Croatia’s largest supermarket chain now accepts crypto

Konzum, Croatia’s largest grocery chain, is keeping up with the times by accepting cryptocurrency payments such as Bitcoin (BTC).

On Monday, the firm said that it now takes nine cryptocurrencies as payment in its online shop, allowing users to buy food, hygiene items, and household goods using cryptocurrency.

Bitcoin, Ether (ETH), Bitcoin Cash (BCH), EOS (EOS), Dai (DAI), Ripple (XRP), Stellar (XLM), and stable coins like Tether (USDT) and USD Coin are among the supported cryptocurrencies, according to the release (USDC).

Konzum teamed with a local crypto payment processor, Electrocoin, to develop PayCek, a system that allows retailers to accept cryptocurrency payments, to enable the new crypto payment option. Because of the extreme volatility of cryptocurrency values, the PayCek method gives customers a set exchange rate at the start of the transaction, giving them ample time to complete it successfully, according to the statement.

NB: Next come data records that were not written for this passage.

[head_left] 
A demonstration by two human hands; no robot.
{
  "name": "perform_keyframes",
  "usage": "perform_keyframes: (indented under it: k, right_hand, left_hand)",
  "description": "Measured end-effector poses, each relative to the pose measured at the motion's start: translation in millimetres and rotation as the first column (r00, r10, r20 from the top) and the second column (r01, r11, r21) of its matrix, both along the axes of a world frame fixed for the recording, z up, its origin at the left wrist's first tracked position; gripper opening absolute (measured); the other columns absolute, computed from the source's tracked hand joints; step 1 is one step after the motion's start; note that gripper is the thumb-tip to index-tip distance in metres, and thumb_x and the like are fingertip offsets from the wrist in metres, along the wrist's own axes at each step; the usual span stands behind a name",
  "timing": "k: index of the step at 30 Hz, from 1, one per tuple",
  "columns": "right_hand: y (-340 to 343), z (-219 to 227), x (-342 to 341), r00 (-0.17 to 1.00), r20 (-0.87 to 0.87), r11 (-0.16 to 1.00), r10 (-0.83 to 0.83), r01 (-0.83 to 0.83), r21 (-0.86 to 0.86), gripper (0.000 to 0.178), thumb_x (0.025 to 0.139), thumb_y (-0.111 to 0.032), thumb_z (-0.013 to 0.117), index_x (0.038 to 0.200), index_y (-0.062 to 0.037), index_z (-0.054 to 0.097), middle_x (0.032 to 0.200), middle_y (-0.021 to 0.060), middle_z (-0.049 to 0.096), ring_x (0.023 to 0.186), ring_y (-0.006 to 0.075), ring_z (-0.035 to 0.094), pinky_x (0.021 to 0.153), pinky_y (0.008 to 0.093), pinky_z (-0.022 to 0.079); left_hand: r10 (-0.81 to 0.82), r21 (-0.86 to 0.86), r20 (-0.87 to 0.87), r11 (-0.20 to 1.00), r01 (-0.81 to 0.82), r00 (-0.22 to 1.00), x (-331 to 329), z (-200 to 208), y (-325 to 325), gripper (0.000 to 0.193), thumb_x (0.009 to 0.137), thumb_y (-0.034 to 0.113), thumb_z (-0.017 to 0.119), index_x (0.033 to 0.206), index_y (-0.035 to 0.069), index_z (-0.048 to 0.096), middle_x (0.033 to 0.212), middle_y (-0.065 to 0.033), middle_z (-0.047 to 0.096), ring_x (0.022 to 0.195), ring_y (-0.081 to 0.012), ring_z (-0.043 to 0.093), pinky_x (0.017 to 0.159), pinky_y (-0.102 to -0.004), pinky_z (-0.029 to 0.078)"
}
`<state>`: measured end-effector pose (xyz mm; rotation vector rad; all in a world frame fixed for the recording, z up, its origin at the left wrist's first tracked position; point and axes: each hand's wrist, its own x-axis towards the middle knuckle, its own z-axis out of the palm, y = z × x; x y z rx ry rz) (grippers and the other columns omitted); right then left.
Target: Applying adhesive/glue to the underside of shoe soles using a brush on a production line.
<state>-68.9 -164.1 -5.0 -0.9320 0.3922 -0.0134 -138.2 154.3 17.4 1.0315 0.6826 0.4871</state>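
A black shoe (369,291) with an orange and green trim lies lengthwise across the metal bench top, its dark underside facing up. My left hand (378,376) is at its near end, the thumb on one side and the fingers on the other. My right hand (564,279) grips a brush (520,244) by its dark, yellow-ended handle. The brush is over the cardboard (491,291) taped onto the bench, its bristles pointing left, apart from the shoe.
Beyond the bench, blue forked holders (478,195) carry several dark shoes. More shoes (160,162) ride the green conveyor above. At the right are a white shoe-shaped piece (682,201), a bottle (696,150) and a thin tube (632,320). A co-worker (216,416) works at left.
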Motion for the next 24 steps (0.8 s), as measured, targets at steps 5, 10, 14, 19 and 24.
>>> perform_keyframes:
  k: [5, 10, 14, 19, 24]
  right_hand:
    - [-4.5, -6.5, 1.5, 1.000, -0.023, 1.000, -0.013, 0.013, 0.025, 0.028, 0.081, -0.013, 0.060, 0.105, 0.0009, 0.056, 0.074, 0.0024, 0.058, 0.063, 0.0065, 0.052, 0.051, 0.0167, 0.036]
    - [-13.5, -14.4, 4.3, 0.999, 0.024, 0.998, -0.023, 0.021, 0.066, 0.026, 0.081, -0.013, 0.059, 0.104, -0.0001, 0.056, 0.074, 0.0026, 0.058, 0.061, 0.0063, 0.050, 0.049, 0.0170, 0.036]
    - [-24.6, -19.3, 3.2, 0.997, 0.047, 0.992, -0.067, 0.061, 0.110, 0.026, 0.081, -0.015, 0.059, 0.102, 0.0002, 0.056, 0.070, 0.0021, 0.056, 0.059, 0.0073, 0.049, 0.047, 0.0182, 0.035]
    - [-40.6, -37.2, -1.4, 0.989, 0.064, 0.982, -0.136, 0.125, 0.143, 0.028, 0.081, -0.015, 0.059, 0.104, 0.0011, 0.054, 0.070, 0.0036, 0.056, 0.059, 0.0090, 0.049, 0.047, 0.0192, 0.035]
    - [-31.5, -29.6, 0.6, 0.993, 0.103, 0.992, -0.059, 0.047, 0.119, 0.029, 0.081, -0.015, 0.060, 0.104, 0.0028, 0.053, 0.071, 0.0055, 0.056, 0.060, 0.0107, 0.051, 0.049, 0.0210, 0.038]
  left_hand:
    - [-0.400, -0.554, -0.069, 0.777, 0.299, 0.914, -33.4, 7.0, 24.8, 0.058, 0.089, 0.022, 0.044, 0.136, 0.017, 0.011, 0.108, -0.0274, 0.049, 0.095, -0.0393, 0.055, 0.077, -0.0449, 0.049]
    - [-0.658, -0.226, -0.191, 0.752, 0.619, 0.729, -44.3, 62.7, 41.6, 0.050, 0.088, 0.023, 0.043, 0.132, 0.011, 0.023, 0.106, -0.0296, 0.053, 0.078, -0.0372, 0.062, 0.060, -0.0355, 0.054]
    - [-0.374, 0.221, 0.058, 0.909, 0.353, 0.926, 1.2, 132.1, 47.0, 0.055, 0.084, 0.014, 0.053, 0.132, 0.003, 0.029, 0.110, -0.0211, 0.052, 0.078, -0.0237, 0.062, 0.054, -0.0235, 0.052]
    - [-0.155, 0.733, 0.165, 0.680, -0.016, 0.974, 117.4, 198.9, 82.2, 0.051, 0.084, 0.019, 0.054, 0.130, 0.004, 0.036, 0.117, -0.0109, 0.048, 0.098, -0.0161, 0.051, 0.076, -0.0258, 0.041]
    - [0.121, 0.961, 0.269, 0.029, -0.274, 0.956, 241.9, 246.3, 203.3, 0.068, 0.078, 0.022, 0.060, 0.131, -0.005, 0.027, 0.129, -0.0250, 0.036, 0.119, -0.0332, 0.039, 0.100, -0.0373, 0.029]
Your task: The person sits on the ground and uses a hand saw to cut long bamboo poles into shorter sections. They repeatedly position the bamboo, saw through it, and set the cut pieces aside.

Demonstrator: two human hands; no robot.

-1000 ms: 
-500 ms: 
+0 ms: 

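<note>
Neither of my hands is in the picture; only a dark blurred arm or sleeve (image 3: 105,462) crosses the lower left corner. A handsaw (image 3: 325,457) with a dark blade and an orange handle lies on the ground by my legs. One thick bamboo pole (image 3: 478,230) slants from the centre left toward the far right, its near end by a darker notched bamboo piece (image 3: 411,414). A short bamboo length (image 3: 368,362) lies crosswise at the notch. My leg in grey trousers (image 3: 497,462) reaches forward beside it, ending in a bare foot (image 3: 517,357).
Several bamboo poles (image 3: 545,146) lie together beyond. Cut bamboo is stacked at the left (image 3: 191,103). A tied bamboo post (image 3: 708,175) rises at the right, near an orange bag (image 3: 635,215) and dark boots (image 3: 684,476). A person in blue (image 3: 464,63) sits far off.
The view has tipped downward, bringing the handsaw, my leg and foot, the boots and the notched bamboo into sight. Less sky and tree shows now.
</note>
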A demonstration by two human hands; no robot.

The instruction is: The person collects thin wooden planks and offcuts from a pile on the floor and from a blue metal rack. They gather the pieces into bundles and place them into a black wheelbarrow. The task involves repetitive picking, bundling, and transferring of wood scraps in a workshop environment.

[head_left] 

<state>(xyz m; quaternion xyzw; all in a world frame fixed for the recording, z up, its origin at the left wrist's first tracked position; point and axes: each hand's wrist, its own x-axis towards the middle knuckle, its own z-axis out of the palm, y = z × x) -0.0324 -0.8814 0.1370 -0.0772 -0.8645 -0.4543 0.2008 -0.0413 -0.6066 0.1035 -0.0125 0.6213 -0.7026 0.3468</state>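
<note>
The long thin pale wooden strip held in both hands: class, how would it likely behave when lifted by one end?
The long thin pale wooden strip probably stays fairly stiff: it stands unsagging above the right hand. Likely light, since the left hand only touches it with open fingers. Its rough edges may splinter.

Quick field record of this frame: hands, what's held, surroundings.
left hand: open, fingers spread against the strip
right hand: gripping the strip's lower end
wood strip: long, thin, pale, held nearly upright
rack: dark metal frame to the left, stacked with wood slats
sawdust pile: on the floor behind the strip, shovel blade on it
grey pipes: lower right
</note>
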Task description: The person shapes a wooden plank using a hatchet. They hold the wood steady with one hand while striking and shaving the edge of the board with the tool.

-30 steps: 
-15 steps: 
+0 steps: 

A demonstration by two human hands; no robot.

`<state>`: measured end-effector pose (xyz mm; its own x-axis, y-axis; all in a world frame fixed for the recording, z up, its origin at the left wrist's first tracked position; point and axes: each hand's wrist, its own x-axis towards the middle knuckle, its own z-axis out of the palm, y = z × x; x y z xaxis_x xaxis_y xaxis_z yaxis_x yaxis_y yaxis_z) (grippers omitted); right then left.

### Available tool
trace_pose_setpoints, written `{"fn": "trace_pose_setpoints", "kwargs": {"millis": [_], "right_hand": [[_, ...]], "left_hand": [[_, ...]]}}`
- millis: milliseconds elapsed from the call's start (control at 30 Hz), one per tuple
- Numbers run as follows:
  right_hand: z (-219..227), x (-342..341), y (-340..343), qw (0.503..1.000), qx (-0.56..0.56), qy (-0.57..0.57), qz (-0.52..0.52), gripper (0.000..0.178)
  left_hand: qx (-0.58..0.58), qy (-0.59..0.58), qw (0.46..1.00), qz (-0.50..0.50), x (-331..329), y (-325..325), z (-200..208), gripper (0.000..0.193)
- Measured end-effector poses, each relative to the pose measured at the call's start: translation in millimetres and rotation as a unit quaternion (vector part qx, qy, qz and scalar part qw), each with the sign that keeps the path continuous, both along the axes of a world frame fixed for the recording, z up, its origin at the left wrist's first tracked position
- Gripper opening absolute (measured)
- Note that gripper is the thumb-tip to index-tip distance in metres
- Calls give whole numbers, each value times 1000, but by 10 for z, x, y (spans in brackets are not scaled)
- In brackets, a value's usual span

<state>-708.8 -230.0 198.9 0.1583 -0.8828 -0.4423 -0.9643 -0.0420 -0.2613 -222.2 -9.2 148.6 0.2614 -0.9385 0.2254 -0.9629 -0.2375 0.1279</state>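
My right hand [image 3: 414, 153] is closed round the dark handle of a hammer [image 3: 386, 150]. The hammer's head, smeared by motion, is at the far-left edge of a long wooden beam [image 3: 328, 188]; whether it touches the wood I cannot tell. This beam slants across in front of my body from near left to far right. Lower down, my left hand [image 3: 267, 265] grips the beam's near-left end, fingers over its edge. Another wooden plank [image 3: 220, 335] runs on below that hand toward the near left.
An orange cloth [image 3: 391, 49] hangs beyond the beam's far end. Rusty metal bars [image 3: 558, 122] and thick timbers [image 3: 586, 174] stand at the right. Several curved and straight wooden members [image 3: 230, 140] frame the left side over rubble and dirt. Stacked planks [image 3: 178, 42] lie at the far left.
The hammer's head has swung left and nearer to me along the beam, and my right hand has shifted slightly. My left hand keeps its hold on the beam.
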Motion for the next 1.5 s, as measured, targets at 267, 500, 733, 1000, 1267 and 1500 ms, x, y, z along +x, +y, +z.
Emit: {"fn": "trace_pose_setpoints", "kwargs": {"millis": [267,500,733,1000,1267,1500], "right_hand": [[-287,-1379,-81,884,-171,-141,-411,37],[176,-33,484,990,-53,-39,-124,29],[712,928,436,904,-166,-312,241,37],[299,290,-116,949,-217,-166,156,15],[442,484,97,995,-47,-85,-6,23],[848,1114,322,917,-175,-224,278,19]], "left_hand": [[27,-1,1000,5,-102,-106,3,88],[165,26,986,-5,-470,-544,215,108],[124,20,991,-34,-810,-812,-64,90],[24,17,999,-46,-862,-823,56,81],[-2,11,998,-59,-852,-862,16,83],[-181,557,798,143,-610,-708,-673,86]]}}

While Konzum now only takes cryptocurrency as a form of payment online, the company intends to expand the payment option throughout its whole grocery network in the near future. The business employs approximately 10,000 people in Croatia and has over 700 outlets.

The introduction of crypto payments, according to Konzum board member Uro Kalini, demonstrates the company’s dedication to global trends and developments in the retail industry.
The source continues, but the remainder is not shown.